Мы никогда не лгали Кис-Кис, как называли нашу Fraulein, и потому Краснушка в первую же голову рассказала о вчерашней «истории», Миля Корбина присовокупила к этому рассказу и свое злополучное происшествие. Fraulein внимательно выслушала девочек, и лицо ее, обыкновенно жизнерадостное и светлое, приняло печальное выражение.
– Ах, Маруся, – произнесла она с глубоким вздохом, – золотое у тебя сердце, да буйная головушка! Тяжело тебе будет в жизни с твоим характером!
– Дуся-Fraulein, – пылко вскричала Краснушка, – ей-Богу же, я не виновата. Она придирается.
– Ты не должна говорить так о твоей классной даме, – сделав серьезное лицо, произнесла Кис-Кис.
– Право же, придирается, Fraulein-дуся! Ведь из-за пустяка началось: зачем я поцеловала Влассовскую после звонка.
– Ну и промолчала бы, смирилась, – укоризненно произнесла Fraulein, – а то ноль за поведение. Fi, Schande![15] Выпускная – и ноль… Ведь Maman может узнать, и тогда дело плохо… Слушай, Запольская, ты должна пойти извиниться перед mademoiselle Арно… Слышишь, ты должна, дитя мое!
– Никогда, – горячо вскричала Маруся, – никогда! Не требуйте этого от меня, я ее терпеть не могу, ненавижу, презираю! – Глаза девочки так и заблестели всеми своими искорками.
– Значит, ты не любишь меня! – произнесла Кис-Кис, укоризненно качая головою.
– Я не люблю? Я, Fraulein? И вы можете говорить это, дуся, ангел, несравненная! – И она бросилась на шею наставницы и вмиг покрыла все лицо ее горячими, быстрыми поцелуями.
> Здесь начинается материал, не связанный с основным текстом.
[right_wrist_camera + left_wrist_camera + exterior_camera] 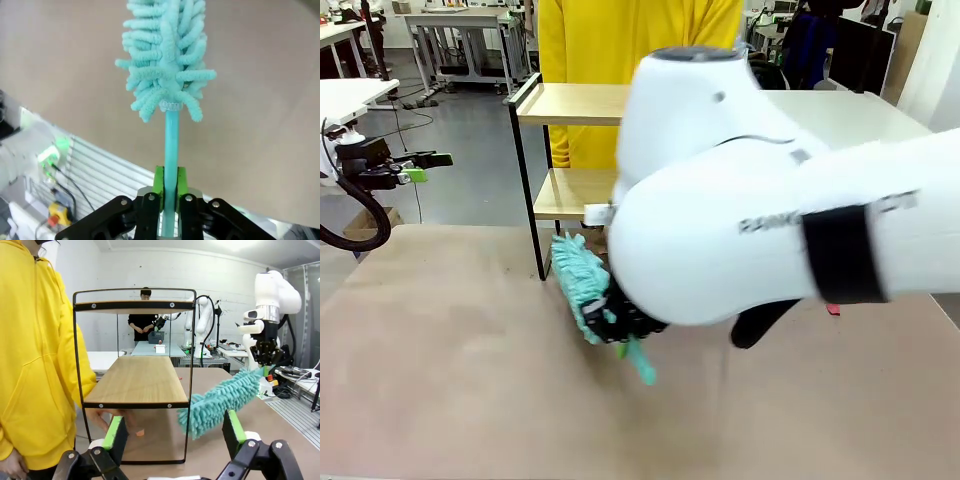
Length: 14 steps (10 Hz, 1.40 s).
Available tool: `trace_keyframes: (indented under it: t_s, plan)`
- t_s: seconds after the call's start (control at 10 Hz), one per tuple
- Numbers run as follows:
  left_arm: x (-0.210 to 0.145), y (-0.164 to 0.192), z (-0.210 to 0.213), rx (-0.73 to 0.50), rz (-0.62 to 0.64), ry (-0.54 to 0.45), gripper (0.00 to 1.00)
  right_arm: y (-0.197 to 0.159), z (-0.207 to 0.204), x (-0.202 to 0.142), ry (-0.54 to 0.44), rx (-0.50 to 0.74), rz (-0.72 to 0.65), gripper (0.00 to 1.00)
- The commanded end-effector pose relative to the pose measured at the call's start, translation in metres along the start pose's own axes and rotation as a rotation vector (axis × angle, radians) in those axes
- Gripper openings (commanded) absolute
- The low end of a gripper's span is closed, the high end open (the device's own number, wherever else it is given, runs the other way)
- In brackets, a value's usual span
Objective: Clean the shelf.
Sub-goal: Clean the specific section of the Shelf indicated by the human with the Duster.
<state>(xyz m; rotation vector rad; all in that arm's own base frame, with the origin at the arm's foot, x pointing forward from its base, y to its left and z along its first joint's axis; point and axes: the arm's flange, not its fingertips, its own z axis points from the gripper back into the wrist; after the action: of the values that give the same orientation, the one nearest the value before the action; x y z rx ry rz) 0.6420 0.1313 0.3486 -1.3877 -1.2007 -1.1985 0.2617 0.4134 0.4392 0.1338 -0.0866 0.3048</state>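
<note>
A two-tier shelf point(570, 103) is seen on the surface point(440, 330). A teal duster point(582, 280) is clamped by its handle in the right arm's closed jaws, its fluffy head pointed at the shelf's near leg. The left arm's jaws are spread wide and empty, farther from the shelf.

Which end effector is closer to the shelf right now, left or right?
Right. The right end effector, shut on the duster, sits just in front of the shelf, near its lower board. The left end effector hangs open, well off to its left side.
</note>
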Motion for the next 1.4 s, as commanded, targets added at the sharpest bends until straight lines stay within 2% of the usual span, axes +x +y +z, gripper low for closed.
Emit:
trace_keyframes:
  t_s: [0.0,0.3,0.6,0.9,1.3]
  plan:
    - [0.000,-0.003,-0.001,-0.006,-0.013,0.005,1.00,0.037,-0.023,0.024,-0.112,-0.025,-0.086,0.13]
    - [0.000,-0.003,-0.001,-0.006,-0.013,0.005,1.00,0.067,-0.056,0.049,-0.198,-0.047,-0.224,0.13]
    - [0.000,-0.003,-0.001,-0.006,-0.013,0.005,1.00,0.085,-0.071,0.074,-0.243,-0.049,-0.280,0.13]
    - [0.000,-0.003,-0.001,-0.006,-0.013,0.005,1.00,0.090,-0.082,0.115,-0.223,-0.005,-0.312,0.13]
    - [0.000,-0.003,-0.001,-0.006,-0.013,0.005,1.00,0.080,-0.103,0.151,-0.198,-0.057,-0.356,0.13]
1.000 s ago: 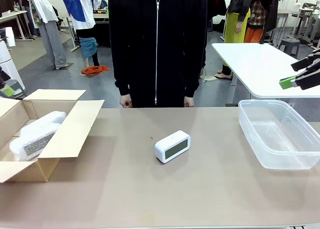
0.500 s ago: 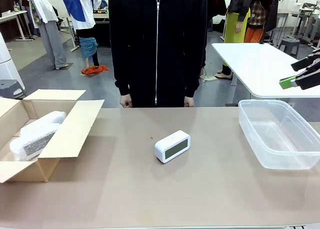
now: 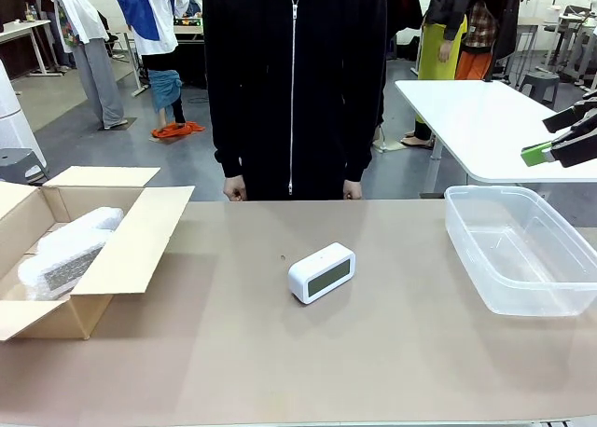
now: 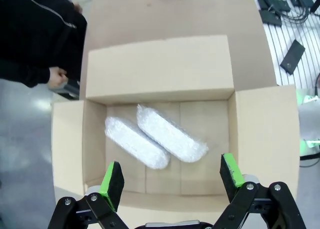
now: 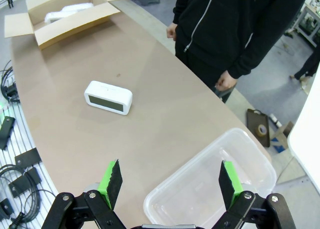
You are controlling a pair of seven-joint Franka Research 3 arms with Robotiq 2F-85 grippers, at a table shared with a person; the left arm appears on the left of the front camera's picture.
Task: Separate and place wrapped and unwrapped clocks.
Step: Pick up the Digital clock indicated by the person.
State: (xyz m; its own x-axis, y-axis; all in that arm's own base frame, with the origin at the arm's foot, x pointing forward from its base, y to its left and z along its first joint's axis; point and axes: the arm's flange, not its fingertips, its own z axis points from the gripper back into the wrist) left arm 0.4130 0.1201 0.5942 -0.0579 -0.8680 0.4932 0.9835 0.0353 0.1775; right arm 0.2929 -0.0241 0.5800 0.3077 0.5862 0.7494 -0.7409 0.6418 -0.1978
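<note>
We judge the task to be about two thirds done. The first wrapped clock (image 4: 136,143) and the second wrapped clock (image 4: 172,140) already lie side by side on the floor of the cardboard box (image 4: 157,69), at the left end of the desk (image 3: 233,371). They are close together, perhaps touching at one end. The bare white clock (image 3: 322,272) lies on the open desk near the middle, in no container. The clear plastic tub (image 3: 494,192) at the right end has nothing inside. We suppose the tub is meant for this clock, so one placement is left.

The left gripper (image 4: 172,179) hangs above the open box with its jaws spread wide and nothing between them. Both wrapped clocks lie below it, a little ahead of the green pads. The right gripper (image 5: 170,181) is also wide open and empty, raised over the near side of the tub. The bare clock is well apart from it, further toward the middle of the desk, resting with its grey screen turned to the robot's side. In our opinion, the right gripper is the nearer one for this last clock.
</note>
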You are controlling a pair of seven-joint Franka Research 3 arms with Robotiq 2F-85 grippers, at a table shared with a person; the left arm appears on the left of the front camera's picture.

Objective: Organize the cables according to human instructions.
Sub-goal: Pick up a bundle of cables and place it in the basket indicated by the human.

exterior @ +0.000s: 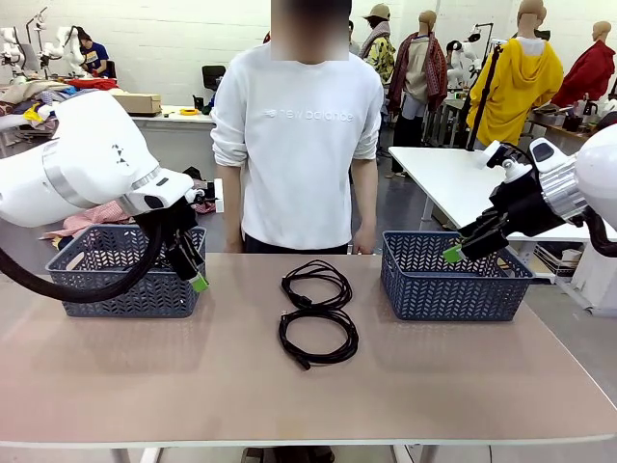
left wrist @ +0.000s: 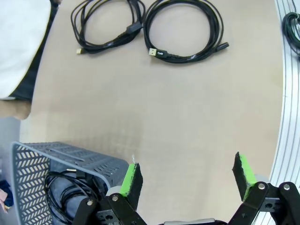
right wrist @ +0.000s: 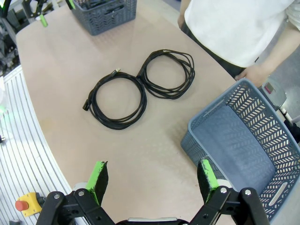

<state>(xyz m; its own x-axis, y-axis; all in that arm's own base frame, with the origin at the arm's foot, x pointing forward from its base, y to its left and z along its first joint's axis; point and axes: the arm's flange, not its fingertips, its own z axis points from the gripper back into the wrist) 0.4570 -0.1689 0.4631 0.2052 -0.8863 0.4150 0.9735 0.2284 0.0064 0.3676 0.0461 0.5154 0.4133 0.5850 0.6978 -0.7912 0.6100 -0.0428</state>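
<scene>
Two thin black coiled cords point(exterior: 313, 311) lie touching mid-table between grey-blue plastic lattice baskets point(exterior: 453, 289), left gripper point(exterior: 196, 278) and right gripper point(exterior: 453, 253) both gaping empty, so picking one likely awaits the person's cue.

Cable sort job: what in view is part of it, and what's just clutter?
Job:
left basket
right basket
coiled cable nearer the robot
coiled cable nearer the person
cable inside the left basket

Clutter:
emergency-stop button
cardboard box
white side table
</scene>
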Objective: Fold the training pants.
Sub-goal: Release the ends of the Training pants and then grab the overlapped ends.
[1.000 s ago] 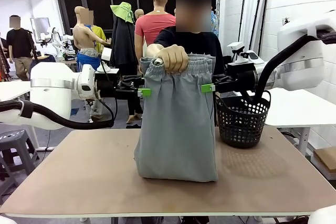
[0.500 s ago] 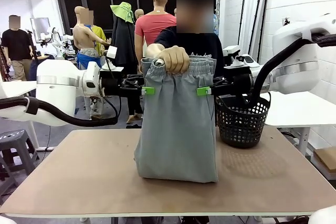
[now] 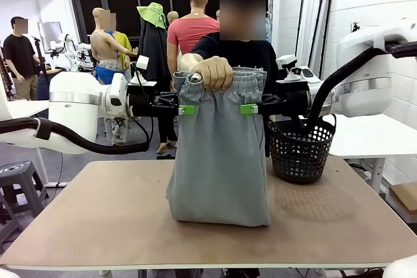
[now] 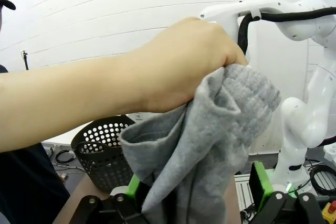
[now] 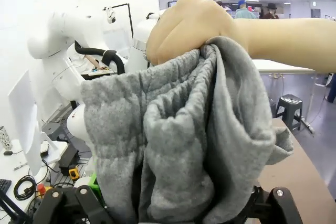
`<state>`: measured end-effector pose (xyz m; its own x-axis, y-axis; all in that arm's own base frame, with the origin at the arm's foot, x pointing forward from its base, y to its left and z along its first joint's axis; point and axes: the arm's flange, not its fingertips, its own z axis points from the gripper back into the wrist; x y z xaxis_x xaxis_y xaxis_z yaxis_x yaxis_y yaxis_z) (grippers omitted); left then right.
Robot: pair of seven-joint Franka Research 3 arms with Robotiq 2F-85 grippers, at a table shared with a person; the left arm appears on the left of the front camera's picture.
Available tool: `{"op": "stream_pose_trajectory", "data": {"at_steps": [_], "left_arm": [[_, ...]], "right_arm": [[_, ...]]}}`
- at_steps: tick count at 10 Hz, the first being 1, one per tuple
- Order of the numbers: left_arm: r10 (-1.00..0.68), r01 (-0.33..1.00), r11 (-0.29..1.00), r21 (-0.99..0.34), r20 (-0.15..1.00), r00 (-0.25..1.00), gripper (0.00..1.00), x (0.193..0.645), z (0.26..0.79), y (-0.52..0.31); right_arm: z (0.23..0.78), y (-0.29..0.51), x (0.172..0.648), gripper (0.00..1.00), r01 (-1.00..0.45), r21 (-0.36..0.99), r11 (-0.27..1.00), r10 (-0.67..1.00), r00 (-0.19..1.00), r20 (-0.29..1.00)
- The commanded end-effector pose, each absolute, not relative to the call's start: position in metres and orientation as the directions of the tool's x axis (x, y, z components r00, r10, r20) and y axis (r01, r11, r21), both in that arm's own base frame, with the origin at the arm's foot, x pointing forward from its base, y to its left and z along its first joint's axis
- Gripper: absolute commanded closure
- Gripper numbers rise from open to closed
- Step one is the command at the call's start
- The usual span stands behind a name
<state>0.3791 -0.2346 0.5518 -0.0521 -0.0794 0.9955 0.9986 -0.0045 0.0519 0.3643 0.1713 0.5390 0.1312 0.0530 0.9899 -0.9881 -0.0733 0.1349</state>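
Training pants [image 3: 220, 161] hang from a raised fist [image 3: 214, 73] — jaws wide at either side

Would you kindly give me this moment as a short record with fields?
Training pants: hanging from the bunched waistband, lower end resting on the table
Person's hand: fist gripping the waistband's top
Left gripper: open, straddling the pants' side edge below the waistband
Right gripper: open, at the opposite edge, same height
Basket: black mesh, on the table beside the pants
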Motion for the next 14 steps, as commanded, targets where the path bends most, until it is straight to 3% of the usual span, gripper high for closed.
{"op": "stream_pose_trajectory", "data": {"at_steps": [1, 6, 11, 13, 14], "left_arm": [[-0.096, 1.000, 0.011, 0.018, 0.995, -0.017, 0.00, 0.377, 0.554, -0.246], [-0.043, 0.999, 0.041, 0.012, 0.999, -0.010, 0.00, 0.375, 0.554, -0.267], [-0.092, 0.992, 0.122, -0.003, 0.996, 0.015, 0.00, 0.402, 0.546, -0.284], [-0.035, 0.994, 0.105, 0.006, 0.999, -0.003, 0.00, 0.406, 0.548, -0.284], [-0.008, 0.995, 0.098, 0.005, 1.000, -0.004, 0.00, 0.407, 0.550, -0.283]], "right_arm": [[0.536, 0.183, 0.367, 0.00, -0.993, 0.108, -0.057, 0.034, 0.106, 0.994], [0.529, 0.196, 0.376, 0.00, -0.996, 0.092, 0.013, 0.035, 0.093, 0.995], [0.541, 0.185, 0.384, 0.00, -0.996, 0.084, 0.008, -0.017, 0.084, 0.996], [0.546, 0.181, 0.386, 0.00, -0.997, 0.078, 0.008, -0.039, 0.077, 0.996], [0.547, 0.179, 0.388, 0.16, -0.997, 0.080, 0.019, -0.037, 0.079, 0.996]]}}
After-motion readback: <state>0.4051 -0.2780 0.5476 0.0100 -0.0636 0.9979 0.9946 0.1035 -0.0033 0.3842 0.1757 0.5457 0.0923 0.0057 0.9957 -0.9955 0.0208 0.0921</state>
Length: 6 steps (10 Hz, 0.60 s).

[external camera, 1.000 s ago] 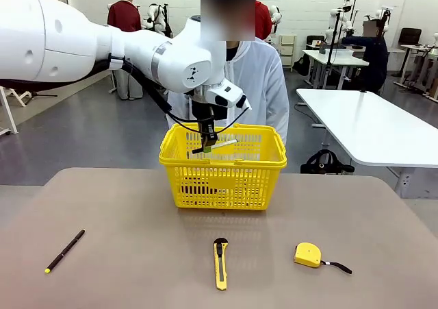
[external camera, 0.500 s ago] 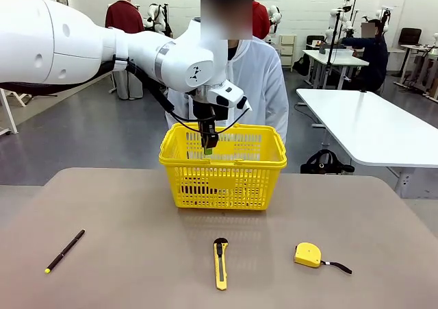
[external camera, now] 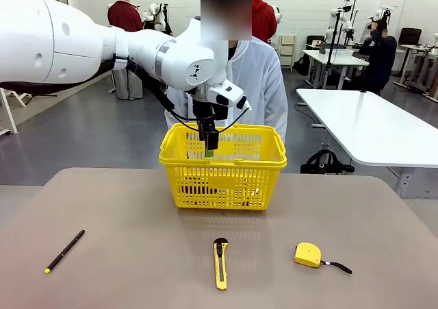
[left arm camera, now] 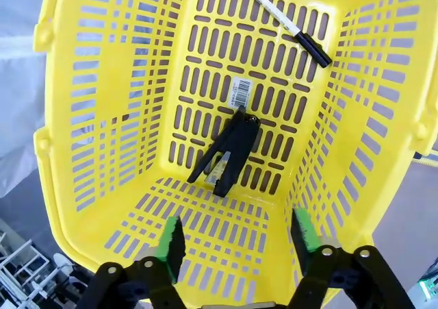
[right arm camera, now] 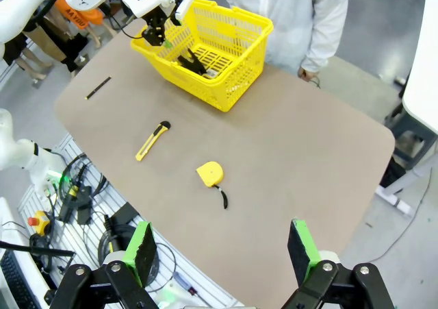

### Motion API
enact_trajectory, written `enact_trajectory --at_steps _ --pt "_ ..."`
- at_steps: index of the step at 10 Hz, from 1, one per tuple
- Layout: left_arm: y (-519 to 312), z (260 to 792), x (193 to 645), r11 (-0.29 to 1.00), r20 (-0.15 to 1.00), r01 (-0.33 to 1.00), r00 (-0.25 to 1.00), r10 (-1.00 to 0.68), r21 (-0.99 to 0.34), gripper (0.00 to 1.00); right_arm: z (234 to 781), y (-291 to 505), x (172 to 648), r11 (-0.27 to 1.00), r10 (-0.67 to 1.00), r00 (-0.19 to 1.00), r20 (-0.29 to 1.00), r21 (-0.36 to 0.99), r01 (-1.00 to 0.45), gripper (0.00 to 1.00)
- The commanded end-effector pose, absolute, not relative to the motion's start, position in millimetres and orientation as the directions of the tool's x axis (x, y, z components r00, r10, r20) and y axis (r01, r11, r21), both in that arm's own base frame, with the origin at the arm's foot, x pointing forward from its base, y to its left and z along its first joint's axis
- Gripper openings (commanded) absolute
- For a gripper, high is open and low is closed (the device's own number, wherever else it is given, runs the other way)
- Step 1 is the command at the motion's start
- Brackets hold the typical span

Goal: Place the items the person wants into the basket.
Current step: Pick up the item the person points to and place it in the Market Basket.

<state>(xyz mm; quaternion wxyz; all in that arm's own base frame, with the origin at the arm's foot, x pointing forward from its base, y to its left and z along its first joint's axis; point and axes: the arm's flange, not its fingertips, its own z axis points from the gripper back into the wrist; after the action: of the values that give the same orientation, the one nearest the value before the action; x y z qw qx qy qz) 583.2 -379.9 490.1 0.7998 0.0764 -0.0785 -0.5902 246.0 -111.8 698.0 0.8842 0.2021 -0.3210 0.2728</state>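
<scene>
left gripper (left arm camera: 236, 228) hangs over the basket (left arm camera: 82, 83), jaws apart and empty. the marker (left arm camera: 287, 25) lies on the floor below, beyond its fingertips. the utility knife (external camera: 220, 263) lies on the table, well short of it. it looks light, stiff and slick, so pinch across its narrow body mid-length. right gripper (right arm camera: 222, 233) is spread wide and empty.

Robotics lab: white worktables (external camera: 369, 127), bare grey floor (external camera: 89, 131)
</scene>
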Motion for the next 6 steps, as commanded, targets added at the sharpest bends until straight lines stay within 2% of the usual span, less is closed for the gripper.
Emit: enact_trajectory --at_steps 1,4,6 --pt "-381 493 586 0.282 0.025 0.936 0.284 -0.959 0.211 1.0 697 -111 248 0.759 0.355 0.639 0.682 0.188 -0.623 1.0" --pt "-379 497 589 0.293 0.03 0.933 0.293 -0.956 0.207 1.0 697 -111 248 0.759 0.355 0.639 0.682 0.188 -0.623 1.0" --pt "-374 510 584 0.377 0.016 0.904 0.382 -0.924 0.202 1.0 697 -111 248 0.759 0.355 0.639 0.682 0.188 -0.623 1.0"
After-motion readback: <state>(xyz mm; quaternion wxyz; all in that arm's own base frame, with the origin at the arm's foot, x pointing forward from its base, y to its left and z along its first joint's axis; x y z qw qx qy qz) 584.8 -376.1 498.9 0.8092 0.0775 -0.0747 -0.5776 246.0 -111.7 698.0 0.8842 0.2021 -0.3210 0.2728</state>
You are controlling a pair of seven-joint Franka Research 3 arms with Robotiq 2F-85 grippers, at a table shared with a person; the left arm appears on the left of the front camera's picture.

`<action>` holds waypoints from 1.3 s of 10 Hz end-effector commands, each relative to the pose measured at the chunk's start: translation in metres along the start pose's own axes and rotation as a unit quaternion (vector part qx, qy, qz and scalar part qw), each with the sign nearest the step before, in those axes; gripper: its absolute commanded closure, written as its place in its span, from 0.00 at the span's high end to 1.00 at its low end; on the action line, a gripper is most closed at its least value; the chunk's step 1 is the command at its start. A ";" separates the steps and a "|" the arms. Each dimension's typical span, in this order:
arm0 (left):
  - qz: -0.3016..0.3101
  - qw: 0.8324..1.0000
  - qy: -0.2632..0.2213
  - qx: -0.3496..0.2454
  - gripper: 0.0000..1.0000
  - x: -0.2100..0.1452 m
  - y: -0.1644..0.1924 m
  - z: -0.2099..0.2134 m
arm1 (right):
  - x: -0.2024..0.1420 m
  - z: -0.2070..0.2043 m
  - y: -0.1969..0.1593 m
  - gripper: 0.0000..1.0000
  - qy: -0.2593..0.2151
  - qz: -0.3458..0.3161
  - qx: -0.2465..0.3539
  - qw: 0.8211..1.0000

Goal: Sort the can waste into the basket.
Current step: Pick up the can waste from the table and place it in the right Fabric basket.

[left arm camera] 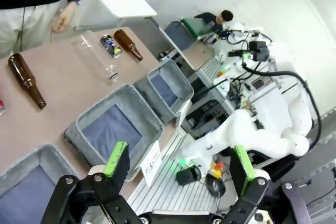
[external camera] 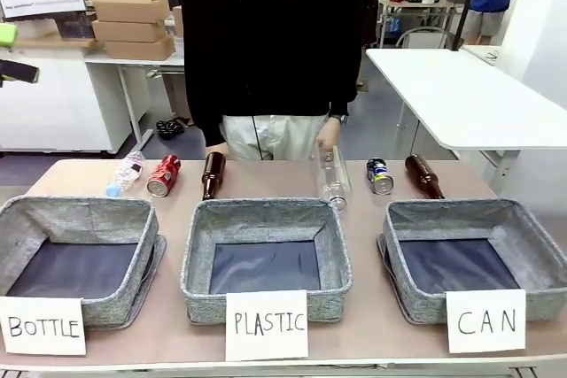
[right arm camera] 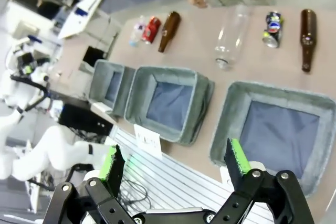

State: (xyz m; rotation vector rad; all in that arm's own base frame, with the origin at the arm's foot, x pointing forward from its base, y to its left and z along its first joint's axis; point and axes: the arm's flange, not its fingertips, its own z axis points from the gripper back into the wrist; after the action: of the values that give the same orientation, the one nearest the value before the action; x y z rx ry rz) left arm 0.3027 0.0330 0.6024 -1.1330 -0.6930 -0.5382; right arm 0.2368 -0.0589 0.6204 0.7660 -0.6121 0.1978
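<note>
You've got both end effectors spread fully wide with nothing in them: the left gripper (left arm camera: 178,163) and the right gripper (right arm camera: 173,160) both hang high over the robot's edge of the table (external camera: 266,185), well apart from every item. The CAN basket (external camera: 447,207) is the right-hand one of three in a row, next to the PLASTIC basket (external camera: 262,210) and then the BOTTLE basket (external camera: 75,205). Both cans lie on their sides on the far strip of table, outside the baskets. The blue can (external camera: 380,176) is just beyond the CAN basket's far left corner, between a clear plastic bottle (external camera: 334,179) and a brown glass bottle (external camera: 423,175). The red can (external camera: 164,174) is well apart from it, beyond the BOTTLE basket's far right corner. The person's hand (external camera: 329,136) sits right at the clear plastic bottle's far end; you can't tell whether it touches.
</note>
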 end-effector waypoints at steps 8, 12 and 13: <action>-0.004 1.000 -0.003 0.010 1.00 -0.001 0.000 0.005 | 0.001 0.006 -0.003 1.00 -0.006 0.014 0.007 1.000; 0.044 0.939 0.213 0.267 1.00 0.077 0.126 -0.144 | 0.001 0.006 -0.003 1.00 -0.006 0.014 0.007 1.000; 0.043 0.915 0.224 0.334 1.00 0.086 0.161 -0.170 | 0.001 0.006 -0.003 1.00 -0.006 0.014 0.007 1.000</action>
State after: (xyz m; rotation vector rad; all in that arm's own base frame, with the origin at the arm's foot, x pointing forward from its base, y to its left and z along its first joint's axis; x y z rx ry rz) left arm 0.4704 -0.0784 0.5221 -0.5591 -0.4843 -0.5378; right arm 0.2356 -0.0635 0.6202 0.7563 -0.6228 0.1969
– А Пугача я все-таки ненавижу, – сердито поблескивая глазами, шепнула Краснушка, когда мы становились в пары, чтобы идти вниз…
Первый урок был батюшки.
Необычайно доброе и кроткое существо был наш институтский батюшка. Девочки боготворили его все без исключения. Его уроки готовились дружно всем классом; если ленивые отставали, – прилежные подгоняли их, помогая заниматься. И отец Филимон ценил рвение институток. Чисто отеческою лаской платил он девочкам за их отношение к нему. Вызывал он не иначе как прибавляя уменьшительное, а часто и ласкательное имя к фамилии институтки: Дуняша Муравьева, Раечка Зот, Милочка Корбина и т. д. Случалось ли какое горе в классе, наказывалась ли девочка, – батюшка долго расспрашивал о «несчастье» и, если наказанная страдала невинно, шел к начальнице и «выгораживал» пострадавшую. Если же девочка была виновата, отец Филимон уговаривал ее принести чистосердечно повинную и загладить поступок. Во время своих уроков батюшка никогда не сидел на кафедре, а ходил в промежутках между скамейками, поясняя заданное к следующему дню, то и дело останавливаясь около той или другой девочки и поглаживая ту или другую склоненную перед ним головку. Добрый священник знал, что в этих холодных казенных стенах вряд ли найдется хоть одна душа, могущая понять чуткие души девочек, вырванных судьбою из-под родных кровель с самого раннего детства… И он старался заменить им лаской хоть отчасти тех, кого они оставляли дома, поступая в строго дисциплинированное учебное заведение.
– Ну, девоньки, – обратился он к нам после молитвы, которую при начале его класса всегда прочитывала дежурная воспитанница, – а херувимскую концертную вы мне выучили к воскресенью?
– Выучили, батюшка, выучили! – радостно ответили несколько молодых, сочных голосов.
– Ну спасибо вам! – ласково улыбнулся батюшка. – Нелегкая задача – петь на клиросе… Справитесь ли, Варюша? – обратился он к Чикуниной, на что та ответила своим сильным, звучным голосом:
– Постараемся, батюшка.
– Бог в помощь, деточки! А вот псаломщика у нас нет!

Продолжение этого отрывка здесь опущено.